In this exercise, each record below is to be written out again exactly.

◇ ◇ ◇ ◇ ◇ ◇ ◇

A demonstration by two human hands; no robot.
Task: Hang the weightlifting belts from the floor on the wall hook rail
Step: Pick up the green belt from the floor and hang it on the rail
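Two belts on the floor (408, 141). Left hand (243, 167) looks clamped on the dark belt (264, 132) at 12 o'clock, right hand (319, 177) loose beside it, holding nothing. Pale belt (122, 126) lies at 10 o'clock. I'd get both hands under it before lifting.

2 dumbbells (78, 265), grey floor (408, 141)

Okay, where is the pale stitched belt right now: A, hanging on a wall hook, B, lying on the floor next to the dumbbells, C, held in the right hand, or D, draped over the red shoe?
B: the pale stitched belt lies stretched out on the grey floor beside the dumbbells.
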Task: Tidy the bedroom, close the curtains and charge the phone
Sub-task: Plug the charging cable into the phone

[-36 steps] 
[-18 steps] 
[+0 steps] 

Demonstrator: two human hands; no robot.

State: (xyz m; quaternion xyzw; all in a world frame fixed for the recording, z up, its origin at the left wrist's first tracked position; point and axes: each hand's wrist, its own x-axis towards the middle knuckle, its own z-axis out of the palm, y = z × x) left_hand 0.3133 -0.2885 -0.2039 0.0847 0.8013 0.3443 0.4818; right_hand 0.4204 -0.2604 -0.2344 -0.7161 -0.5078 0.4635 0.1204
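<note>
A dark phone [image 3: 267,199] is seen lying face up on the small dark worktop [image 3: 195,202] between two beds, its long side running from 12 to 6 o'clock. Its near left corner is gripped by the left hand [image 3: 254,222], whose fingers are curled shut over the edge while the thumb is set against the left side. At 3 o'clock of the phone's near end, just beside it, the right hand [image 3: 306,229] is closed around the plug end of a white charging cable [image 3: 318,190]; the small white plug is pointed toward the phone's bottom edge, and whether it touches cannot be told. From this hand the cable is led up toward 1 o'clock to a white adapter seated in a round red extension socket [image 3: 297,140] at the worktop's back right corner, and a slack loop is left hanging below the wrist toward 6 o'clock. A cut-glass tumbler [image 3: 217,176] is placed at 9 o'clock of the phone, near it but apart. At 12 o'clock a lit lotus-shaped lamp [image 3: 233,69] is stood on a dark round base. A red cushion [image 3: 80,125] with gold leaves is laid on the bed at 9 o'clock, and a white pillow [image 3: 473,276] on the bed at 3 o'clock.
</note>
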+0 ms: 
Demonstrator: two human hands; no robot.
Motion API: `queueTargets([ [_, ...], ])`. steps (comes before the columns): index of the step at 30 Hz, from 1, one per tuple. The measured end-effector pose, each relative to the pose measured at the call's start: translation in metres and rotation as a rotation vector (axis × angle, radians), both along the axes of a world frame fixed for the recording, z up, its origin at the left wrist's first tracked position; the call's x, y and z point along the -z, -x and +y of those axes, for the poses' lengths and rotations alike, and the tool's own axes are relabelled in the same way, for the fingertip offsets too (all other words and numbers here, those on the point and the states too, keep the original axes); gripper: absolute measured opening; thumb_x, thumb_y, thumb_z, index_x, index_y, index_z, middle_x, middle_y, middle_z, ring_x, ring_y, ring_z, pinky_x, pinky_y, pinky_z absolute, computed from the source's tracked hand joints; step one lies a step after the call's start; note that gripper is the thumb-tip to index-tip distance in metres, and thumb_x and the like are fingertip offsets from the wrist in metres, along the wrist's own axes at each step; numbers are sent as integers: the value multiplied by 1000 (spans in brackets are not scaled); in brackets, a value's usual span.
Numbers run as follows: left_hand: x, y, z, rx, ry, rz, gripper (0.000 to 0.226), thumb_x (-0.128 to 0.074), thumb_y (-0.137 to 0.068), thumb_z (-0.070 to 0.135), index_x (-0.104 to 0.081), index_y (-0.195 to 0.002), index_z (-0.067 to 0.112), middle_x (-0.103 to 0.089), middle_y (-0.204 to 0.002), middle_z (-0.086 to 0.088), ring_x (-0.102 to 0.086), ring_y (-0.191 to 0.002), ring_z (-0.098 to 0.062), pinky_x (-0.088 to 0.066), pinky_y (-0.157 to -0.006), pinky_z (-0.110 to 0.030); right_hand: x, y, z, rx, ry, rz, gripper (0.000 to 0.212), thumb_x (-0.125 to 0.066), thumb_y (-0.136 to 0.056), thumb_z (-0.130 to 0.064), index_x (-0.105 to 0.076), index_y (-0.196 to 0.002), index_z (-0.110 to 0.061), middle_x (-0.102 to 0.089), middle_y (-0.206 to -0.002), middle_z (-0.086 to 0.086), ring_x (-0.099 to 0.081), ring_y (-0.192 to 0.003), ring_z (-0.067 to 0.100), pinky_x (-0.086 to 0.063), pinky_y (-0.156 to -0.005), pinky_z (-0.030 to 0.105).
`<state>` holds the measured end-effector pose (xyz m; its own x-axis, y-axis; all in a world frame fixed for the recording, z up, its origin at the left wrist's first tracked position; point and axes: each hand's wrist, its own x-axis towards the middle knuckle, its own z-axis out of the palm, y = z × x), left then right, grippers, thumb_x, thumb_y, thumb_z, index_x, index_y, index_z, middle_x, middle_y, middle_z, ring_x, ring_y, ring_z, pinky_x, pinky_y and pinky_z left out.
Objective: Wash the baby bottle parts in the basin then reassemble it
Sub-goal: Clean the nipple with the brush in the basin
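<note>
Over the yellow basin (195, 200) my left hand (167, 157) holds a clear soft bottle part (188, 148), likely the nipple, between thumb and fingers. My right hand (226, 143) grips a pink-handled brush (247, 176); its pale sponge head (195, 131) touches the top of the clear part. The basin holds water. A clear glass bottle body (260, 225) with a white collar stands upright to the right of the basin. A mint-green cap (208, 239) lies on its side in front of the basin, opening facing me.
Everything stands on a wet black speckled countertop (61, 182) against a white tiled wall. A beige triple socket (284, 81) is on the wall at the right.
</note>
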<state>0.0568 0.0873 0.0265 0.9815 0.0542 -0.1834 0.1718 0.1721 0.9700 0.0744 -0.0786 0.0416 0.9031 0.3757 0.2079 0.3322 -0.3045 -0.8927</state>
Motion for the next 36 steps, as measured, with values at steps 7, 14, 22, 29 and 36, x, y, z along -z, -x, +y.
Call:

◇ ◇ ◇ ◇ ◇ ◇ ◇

Solution to this exercise —
A demonstration by two human hands; no robot.
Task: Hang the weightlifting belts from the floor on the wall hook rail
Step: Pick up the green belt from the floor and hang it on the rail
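Two belts on the floor (408, 141). Left hand (243, 167) looks clamped on the dark belt (264, 132) at 12 o'clock, right hand (319, 177) loose beside it, holding nothing. Pale belt (122, 126) lies at 10 o'clock. I'd get both hands under it before lifting.

2 dumbbells (78, 265), grey floor (408, 141)

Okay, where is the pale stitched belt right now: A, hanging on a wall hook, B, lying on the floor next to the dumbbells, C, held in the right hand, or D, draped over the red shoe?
B: the pale stitched belt lies stretched out on the grey floor beside the dumbbells.
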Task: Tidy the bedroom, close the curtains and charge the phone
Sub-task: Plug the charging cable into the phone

[-36 steps] 
[-18 steps] 
[+0 steps] 

Demonstrator: two human hands; no robot.

State: (xyz m; quaternion xyzw; all in a world frame fixed for the recording, z up, its origin at the left wrist's first tracked position; point and axes: each hand's wrist, its own x-axis towards the middle knuckle, its own z-axis out of the palm, y = z × x) left_hand 0.3133 -0.2885 -0.2039 0.0847 0.8013 0.3443 0.4818; right_hand 0.4204 -0.2604 -0.2344 -0.7161 -0.5078 0.4635 0.1204
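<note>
A dark phone [image 3: 267,199] is seen lying face up on the small dark worktop [image 3: 195,202] between two beds, its long side running from 12 to 6 o'clock. Its near left corner is gripped by the left hand [image 3: 254,222], whose fingers are curled shut over the edge while the thumb is set against the left side. At 3 o'clock of the phone's near end, just beside it, the right hand [image 3: 306,229] is closed around the plug end of a white charging cable [image 3: 318,190]; the small white plug is pointed toward the phone's bottom edge, and whether it touches cannot be told. From this hand the cable is led up toward 1 o'clock to a white adapter seated in a round red extension socket [image 3: 297,140] at the worktop's back right corner, and a slack loop is left hanging below the wrist toward 6 o'clock. A cut-glass tumbler [image 3: 217,176] is placed at 9 o'clock of the phone, near it but apart. At 12 o'clock a lit lotus-shaped lamp [image 3: 233,69] is stood on a dark round base. A red cushion [image 3: 80,125] with gold leaves is laid on the bed at 9 o'clock, and a white pillow [image 3: 473,276] on the bed at 3 o'clock.
</note>
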+0 ms: 
Demonstrator: two human hands; no robot.
Motion API: `queueTargets([ [_, ...], ])`. steps (comes before the columns): index of the step at 30 Hz, from 1, one per tuple. The measured end-effector pose, each relative to the pose measured at the call's start: translation in metres and rotation as a rotation vector (axis × angle, radians), both along the axes of a world frame fixed for the recording, z up, its origin at the left wrist's first tracked position; the call's x, y and z point along the -z, -x and +y of those axes, for the poses' lengths and rotations alike, and the tool's own axes are relabelled in the same way, for the fingertip offsets too (all other words and numbers here, those on the point and the states too, keep the original axes); gripper: absolute measured opening; thumb_x, thumb_y, thumb_z, index_x, index_y, index_z, middle_x, middle_y, middle_z, ring_x, ring_y, ring_z, pinky_x, pinky_y, pinky_z absolute, computed from the source's tracked hand joints; step one lies a step after the call's start; note that gripper is the thumb-tip to index-tip distance in metres, and thumb_x and the like are fingertip offsets from the wrist in metres, along the wrist's own axes at each step; numbers are sent as integers: the value multiplied by 1000 (spans in brackets are not scaled); in brackets, a value's usual span.
Numbers run as follows: left_hand: x, y, z, rx, ry, rz, gripper (0.000 to 0.226), thumb_x (-0.128 to 0.074), thumb_y (-0.137 to 0.068), thumb_z (-0.070 to 0.135), index_x (-0.104 to 0.081), index_y (-0.195 to 0.002), index_z (-0.067 to 0.112), middle_x (-0.103 to 0.089), middle_y (-0.204 to 0.002), middle_z (-0.086 to 0.088), ring_x (-0.102 to 0.086), ring_y (-0.191 to 0.002), ring_z (-0.098 to 0.062), pinky_x (-0.088 to 0.066), pinky_y (-0.157 to -0.006), pinky_z (-0.110 to 0.030); right_hand: x, y, z, rx, ry, rz, gripper (0.000 to 0.212), thumb_x (-0.125 to 0.066), thumb_y (-0.136 to 0.056), thumb_z (-0.130 to 0.064), index_x (-0.105 to 0.076), index_y (-0.196 to 0.002), index_z (-0.110 to 0.061), middle_x (-0.102 to 0.089), middle_y (-0.206 to -0.002), middle_z (-0.086 to 0.086), ring_x (-0.099 to 0.081), ring_y (-0.192 to 0.003), ring_z (-0.067 to 0.100), pinky_x (-0.086 to 0.063), pinky_y (-0.156 to -0.005), pinky_z (-0.030 to 0.105).
`<state>` holds the measured end-effector pose (xyz m; its own x-axis, y-axis; all in a world frame fixed for the recording, z up, its origin at the left wrist's first tracked position; point and axes: each hand's wrist, its own x-axis towards the middle knuckle, its own z-axis out of the palm, y = z × x), left then right, grippers, thumb_x, thumb_y, thumb_z, index_x, index_y, index_z, middle_x, middle_y, middle_z, ring_x, ring_y, ring_z, pinky_x, pinky_y and pinky_z left out.
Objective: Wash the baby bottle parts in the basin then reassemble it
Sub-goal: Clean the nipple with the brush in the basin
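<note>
Over the yellow basin (195, 200) my left hand (167, 157) holds a clear soft bottle part (188, 148), likely the nipple, between thumb and fingers. My right hand (226, 143) grips a pink-handled brush (247, 176); its pale sponge head (195, 131) touches the top of the clear part. The basin holds water. A clear glass bottle body (260, 225) with a white collar stands upright to the right of the basin. A mint-green cap (208, 239) lies on its side in front of the basin, opening facing me.
Everything stands on a wet black speckled countertop (61, 182) against a white tiled wall. A beige triple socket (284, 81) is on the wall at the right.
</note>
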<state>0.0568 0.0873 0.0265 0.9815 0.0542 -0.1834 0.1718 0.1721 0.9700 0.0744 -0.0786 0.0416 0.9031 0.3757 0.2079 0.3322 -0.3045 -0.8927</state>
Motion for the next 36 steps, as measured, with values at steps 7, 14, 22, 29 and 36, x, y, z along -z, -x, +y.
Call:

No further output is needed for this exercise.